By allowing trading, crediting energy efficiency, providing credit for demand-reducing strategies, and allowing for shifts to lower polluting forms of energy generation—whether gas, nuclear, wind, solar or forms not yet known—EPA will greatly reduce the costs of achieving these reductions.  And diversity in the energy profiles of states is respected by allowing states to adopt the mix of strategies that fit their energy and political needs. As EPA states, “opportunities and preferences for reducing emissions, as reflected in each of the building blocks, vary across states.” Proposal pages 37-38.

Who wins and loses under this proposal?

A bottom line question for any major regulatory proposal is, of course, who wins and who loses?  If you assume that some kind of existing power plant regulation was a legal inevitability, then EPA’s strategies provide broad benefits, even for coal burning utilities, due to all of the flexibility and trading options.  (This assumes that states and EPA can come up with ways to keep track of commitments and reductions and enforce those commitments.) With the wide variety of strategies for compliance, costs to businesses and to consumers should be minimized.  Any businesses based on strategies to reduce energy demand, generate energy in a less carbon-intensive manner, or store energy efficiently, will be big winners.   The losers are states and utilities that have refused to start down a path towards a lower carbon energy future, although the flexible menu will ameliorate the pinch felt.  And while trading options will reduce the immediacy of shifts away from coal, coal-dependent power plants, businesses, and jurisdictions will predictably see even more of a shift towards other energy sources and strategies.  Such a shift has already been underway due to fracking and suddenly abundant and cheap natural gas, as well as increasingly economical solar and wind options.  As states and energy producers hunt for low cost and low GHG modes of energy production or ways to reduce demand, they are unlikely to turn to coal unless means to sequester coal-linked carbon emissions become economical.

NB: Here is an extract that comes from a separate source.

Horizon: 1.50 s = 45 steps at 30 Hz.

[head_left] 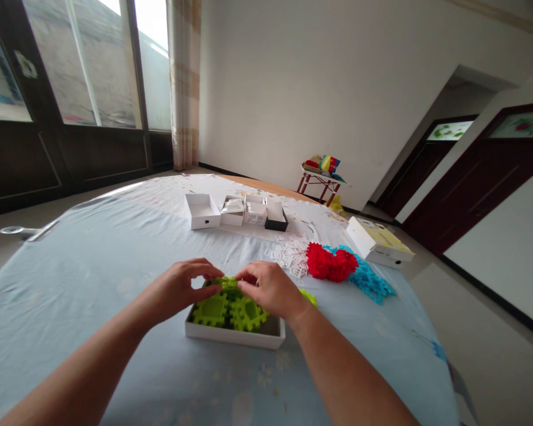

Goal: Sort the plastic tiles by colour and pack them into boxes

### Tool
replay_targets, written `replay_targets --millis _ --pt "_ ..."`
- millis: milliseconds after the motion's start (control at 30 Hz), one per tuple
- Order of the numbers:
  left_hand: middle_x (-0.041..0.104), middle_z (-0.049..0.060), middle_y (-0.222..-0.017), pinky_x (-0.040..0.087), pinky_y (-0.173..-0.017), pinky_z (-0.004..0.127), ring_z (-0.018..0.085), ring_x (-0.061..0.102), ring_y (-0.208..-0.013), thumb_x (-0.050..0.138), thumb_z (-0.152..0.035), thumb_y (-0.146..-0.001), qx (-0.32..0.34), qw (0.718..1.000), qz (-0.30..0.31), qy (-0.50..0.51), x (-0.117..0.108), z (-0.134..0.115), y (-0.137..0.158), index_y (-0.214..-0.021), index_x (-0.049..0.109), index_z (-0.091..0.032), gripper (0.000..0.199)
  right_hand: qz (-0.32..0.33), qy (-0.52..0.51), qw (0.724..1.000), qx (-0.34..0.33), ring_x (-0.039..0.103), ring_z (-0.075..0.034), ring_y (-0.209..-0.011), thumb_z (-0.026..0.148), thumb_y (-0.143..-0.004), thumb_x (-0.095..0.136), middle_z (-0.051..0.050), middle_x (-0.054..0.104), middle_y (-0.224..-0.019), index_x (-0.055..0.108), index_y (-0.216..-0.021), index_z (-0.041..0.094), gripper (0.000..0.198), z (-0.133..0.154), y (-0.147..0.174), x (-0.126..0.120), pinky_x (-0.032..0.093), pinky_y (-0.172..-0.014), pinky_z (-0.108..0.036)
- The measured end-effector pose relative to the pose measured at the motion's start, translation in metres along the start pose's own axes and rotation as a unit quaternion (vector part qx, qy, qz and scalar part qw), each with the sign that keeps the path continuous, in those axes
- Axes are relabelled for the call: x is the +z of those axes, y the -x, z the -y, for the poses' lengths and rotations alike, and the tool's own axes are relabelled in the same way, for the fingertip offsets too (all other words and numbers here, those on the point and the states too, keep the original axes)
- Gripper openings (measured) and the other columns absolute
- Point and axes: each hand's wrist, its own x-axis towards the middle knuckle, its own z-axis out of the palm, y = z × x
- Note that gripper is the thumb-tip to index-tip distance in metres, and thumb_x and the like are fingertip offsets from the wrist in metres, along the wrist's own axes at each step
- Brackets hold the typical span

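Note:
In front of me on the table stands a shallow white box [235,337] with several flat green toothed building pieces [211,312] in it. My left hand [189,285] reaches over its far left side, thumb and fingers closed on a green piece [229,284]. From the right, my right hand [269,287] pinches the same area of green, its fingertips partly hidden. A bit of another green piece [309,296] shows beyond my right wrist, outside the box.
To the right lie heaps of white pieces [291,251], red pieces [331,262] and blue pieces [371,281]. A white and yellow box [379,241] sits behind them. Several small boxes [203,211] stand in a row farther back. A metal clip [31,231] grips the left table edge.

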Motion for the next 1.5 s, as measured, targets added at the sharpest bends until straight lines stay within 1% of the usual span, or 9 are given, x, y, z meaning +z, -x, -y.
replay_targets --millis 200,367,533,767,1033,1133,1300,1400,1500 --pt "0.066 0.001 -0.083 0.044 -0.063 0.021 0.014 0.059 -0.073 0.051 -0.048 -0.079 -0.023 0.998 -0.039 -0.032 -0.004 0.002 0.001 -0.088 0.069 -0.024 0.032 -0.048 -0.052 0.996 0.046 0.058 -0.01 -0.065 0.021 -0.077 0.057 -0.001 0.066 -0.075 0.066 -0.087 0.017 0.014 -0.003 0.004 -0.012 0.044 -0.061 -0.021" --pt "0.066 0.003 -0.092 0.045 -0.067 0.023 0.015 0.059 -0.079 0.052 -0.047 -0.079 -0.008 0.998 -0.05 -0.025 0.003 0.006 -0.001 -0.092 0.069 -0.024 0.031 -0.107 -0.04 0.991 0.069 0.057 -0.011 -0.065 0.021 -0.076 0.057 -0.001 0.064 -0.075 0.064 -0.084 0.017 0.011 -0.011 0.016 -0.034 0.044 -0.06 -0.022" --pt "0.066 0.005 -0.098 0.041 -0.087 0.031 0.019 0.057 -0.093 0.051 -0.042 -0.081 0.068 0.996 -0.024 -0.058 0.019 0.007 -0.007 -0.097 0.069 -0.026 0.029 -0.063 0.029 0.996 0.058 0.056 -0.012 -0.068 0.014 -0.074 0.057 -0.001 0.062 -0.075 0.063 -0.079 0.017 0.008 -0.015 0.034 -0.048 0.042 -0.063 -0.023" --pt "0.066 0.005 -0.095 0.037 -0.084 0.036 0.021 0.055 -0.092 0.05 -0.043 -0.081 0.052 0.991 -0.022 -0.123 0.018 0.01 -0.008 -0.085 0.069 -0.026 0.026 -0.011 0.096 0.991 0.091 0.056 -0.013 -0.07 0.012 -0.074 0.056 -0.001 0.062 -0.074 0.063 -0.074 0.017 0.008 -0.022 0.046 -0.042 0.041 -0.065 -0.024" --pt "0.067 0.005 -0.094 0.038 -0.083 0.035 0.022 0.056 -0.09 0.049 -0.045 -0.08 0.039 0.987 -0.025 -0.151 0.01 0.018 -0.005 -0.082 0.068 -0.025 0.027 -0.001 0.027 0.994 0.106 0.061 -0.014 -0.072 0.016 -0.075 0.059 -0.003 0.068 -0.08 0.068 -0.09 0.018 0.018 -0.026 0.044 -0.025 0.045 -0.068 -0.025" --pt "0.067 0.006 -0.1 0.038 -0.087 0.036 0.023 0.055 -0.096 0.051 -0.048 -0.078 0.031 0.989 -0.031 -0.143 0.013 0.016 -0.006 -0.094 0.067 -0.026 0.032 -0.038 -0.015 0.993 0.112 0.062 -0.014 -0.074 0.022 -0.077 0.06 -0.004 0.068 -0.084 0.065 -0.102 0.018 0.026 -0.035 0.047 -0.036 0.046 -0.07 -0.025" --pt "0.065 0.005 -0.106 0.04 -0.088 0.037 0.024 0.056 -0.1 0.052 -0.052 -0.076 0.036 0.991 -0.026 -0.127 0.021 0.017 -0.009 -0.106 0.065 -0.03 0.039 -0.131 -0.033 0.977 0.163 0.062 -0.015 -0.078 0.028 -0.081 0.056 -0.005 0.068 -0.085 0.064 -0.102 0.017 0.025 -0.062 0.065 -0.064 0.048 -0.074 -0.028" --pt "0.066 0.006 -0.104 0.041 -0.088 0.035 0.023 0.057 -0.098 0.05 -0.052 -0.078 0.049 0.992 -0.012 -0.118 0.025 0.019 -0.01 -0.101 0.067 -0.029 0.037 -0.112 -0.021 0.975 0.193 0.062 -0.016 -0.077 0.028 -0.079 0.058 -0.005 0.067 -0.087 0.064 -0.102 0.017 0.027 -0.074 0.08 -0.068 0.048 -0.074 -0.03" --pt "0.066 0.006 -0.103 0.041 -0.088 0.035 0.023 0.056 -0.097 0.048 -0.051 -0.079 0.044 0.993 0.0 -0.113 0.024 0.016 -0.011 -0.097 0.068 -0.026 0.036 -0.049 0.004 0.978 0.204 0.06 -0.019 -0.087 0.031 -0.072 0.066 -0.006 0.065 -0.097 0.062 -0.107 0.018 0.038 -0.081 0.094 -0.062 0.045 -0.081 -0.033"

Overall, EPA’s proposal reflects an embrace of a lower carbon energy future.  The proposal also offers strategies that should smooth out business disruption, maintain a dependable energy supply, and achieve GHG reductions in a cost-effective manner.  As with any high stakes regulation creating both winners and losers, it will be attacked in the press, in Congress, in comments to EPA, and later in the courts.  Nevertheless, EPA’s proposal is well conceived and especially notable in its efforts to embrace flexibility, respect state innovations and differences, and allow for cost-effective means to reduce GHG emissions.